BEGIN Given data

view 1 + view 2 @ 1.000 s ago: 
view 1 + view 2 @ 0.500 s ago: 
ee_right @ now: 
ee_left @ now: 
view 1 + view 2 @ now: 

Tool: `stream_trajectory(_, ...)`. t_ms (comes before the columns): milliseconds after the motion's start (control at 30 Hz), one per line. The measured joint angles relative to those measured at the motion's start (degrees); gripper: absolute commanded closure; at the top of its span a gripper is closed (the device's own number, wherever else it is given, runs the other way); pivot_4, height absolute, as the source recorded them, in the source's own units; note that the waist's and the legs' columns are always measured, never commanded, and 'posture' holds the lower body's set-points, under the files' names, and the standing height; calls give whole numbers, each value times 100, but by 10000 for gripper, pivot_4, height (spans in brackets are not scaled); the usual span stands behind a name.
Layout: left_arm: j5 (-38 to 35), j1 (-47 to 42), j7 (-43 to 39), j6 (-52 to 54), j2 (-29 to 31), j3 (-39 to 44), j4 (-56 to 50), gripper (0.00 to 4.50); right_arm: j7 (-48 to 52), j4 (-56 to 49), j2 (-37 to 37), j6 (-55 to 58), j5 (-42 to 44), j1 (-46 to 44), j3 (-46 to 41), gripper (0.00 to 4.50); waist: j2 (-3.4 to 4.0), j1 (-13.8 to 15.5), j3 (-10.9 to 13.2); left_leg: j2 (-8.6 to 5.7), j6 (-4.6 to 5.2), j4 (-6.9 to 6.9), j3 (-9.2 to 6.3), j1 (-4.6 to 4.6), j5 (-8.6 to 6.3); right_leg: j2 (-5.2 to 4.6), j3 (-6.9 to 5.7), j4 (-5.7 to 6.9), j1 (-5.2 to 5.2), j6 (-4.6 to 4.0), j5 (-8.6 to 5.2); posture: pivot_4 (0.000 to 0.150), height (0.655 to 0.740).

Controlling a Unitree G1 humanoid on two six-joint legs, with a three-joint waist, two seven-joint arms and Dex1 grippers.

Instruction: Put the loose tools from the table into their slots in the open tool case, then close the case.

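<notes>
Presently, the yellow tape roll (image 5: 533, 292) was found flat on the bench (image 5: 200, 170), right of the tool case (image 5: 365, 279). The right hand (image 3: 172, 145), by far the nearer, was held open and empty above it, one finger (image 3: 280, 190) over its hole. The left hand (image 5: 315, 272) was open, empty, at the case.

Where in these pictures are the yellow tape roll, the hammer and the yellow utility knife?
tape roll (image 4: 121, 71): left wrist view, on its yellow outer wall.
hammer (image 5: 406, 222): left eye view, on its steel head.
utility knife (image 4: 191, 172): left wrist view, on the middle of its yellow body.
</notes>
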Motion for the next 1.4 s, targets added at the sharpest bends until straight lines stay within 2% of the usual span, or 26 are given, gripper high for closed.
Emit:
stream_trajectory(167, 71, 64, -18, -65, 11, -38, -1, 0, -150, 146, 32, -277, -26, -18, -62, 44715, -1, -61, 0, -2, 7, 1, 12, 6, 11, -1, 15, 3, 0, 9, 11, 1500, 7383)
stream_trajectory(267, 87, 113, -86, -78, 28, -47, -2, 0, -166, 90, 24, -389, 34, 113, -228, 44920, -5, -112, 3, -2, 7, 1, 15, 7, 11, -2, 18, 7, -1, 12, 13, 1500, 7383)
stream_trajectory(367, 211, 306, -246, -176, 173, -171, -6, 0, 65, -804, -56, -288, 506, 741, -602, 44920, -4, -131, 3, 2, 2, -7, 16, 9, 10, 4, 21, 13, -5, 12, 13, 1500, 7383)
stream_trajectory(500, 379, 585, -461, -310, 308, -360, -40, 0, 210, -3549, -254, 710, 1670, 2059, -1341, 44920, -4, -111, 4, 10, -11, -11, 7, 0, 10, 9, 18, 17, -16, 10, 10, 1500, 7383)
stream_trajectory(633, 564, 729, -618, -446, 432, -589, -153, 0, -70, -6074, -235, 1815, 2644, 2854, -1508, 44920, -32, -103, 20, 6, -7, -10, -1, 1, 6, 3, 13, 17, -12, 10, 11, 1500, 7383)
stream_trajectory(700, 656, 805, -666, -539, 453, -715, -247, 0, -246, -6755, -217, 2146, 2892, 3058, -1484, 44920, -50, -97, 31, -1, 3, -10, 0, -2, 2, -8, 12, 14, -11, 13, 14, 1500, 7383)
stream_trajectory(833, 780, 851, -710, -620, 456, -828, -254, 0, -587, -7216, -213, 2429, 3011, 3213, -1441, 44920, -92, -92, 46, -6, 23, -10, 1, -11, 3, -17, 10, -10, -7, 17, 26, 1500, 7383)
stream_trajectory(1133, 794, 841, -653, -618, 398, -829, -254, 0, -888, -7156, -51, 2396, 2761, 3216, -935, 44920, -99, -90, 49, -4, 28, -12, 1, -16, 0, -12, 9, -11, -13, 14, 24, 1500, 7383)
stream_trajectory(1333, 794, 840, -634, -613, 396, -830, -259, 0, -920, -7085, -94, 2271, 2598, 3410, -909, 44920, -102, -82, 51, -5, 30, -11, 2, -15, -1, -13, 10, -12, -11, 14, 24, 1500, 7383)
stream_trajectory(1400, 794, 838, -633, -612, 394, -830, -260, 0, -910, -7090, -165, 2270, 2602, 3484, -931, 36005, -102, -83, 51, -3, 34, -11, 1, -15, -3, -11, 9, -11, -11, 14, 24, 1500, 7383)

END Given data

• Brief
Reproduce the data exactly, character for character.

• Task response
view 1 + view 2 @ 1.000 s ago: 
view 1 + view 2 @ 0.500 s ago: 
ee_right @ now: 
ee_left @ now: 
view 1 + view 2 @ now: 

Tool: `stream_trajectory(_, ...)`. t_ms (comes before the columns): milliseconds after the motion's start (control at 30 Hz), one per line. The measured joint angles relative to those measured at the motion's start (degrees); gripper: absolute commanded closure; at the top of its span a gripper is closed (the device's own number, wherever else it is given, runs the other way); pivot_4, height absolute, as the source recorded them, in the source's own units; note that the waist's and the legs' columns are always measured, never commanded, and 'posture' holds the lower body's set-points, under the files' names, and the standing height; calls give whole numbers, each value times 100, but by 10000 for gripper, pivot_4, height (spans in brackets are not scaled); the usual span stands behind a name.
Layout: left_arm: j5 (-38 to 35), j1 (-47 to 42), j7 (-43 to 39), j6 (-52 to 54), j2 (-29 to 31), j3 (-39 to 44), j4 (-56 to 50), gripper (0.00 to 4.50); right_arm: j7 (-48 to 52), j4 (-56 to 49), j2 (-37 to 37), j6 (-55 to 58), j5 (-42 to 44), j1 (-46 to 44), j3 (-46 to 41), gripper (0.00 to 4.50); waist: j2 (-3.4 to 4.0), j1 (-13.8 to 15.5), j3 (-10.9 to 13.2); left_leg: j2 (-8.6 to 5.7), j6 (-4.6 to 5.2), j4 (-6.9 to 6.9), j3 (-9.2 to 6.3), j1 (-4.6 to 4.6), j5 (-8.6 to 6.3); right_leg: j2 (-5.2 to 4.6), j3 (-6.9 to 5.7), j4 (-5.7 to 6.9), j1 (-5.2 to 5.2), j6 (-4.6 to 4.0), j5 (-8.6 to 5.2); posture: pivot_4 (0.000 to 0.150), height (0.655 to 0.740).

Controlling a Unitree G1 humanoid on two six-joint legs, with a three-joint waist, two seven-joint arms and Dex1 grippers.

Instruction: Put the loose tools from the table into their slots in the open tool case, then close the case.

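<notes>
Presently, the yellow tape roll (image 5: 533, 292) was found flat on the bench (image 5: 200, 170), right of the tool case (image 5: 365, 279). The right hand (image 3: 172, 145), by far the nearer, was held open and empty above it, one finger (image 3: 280, 190) over its hole. The left hand (image 5: 315, 272) was open, empty, at the case.

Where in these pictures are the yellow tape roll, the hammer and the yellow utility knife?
tape roll (image 4: 121, 71): left wrist view, on its yellow outer wall.
hammer (image 5: 406, 222): left eye view, on its steel head.
utility knife (image 4: 191, 172): left wrist view, on the middle of its yellow body.
</notes>
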Motion for the next 1.4 s, targets added at the sharpest bends until straight lines stay within 2% of the usual span, or 26 are given, gripper high for closed.
Emit:
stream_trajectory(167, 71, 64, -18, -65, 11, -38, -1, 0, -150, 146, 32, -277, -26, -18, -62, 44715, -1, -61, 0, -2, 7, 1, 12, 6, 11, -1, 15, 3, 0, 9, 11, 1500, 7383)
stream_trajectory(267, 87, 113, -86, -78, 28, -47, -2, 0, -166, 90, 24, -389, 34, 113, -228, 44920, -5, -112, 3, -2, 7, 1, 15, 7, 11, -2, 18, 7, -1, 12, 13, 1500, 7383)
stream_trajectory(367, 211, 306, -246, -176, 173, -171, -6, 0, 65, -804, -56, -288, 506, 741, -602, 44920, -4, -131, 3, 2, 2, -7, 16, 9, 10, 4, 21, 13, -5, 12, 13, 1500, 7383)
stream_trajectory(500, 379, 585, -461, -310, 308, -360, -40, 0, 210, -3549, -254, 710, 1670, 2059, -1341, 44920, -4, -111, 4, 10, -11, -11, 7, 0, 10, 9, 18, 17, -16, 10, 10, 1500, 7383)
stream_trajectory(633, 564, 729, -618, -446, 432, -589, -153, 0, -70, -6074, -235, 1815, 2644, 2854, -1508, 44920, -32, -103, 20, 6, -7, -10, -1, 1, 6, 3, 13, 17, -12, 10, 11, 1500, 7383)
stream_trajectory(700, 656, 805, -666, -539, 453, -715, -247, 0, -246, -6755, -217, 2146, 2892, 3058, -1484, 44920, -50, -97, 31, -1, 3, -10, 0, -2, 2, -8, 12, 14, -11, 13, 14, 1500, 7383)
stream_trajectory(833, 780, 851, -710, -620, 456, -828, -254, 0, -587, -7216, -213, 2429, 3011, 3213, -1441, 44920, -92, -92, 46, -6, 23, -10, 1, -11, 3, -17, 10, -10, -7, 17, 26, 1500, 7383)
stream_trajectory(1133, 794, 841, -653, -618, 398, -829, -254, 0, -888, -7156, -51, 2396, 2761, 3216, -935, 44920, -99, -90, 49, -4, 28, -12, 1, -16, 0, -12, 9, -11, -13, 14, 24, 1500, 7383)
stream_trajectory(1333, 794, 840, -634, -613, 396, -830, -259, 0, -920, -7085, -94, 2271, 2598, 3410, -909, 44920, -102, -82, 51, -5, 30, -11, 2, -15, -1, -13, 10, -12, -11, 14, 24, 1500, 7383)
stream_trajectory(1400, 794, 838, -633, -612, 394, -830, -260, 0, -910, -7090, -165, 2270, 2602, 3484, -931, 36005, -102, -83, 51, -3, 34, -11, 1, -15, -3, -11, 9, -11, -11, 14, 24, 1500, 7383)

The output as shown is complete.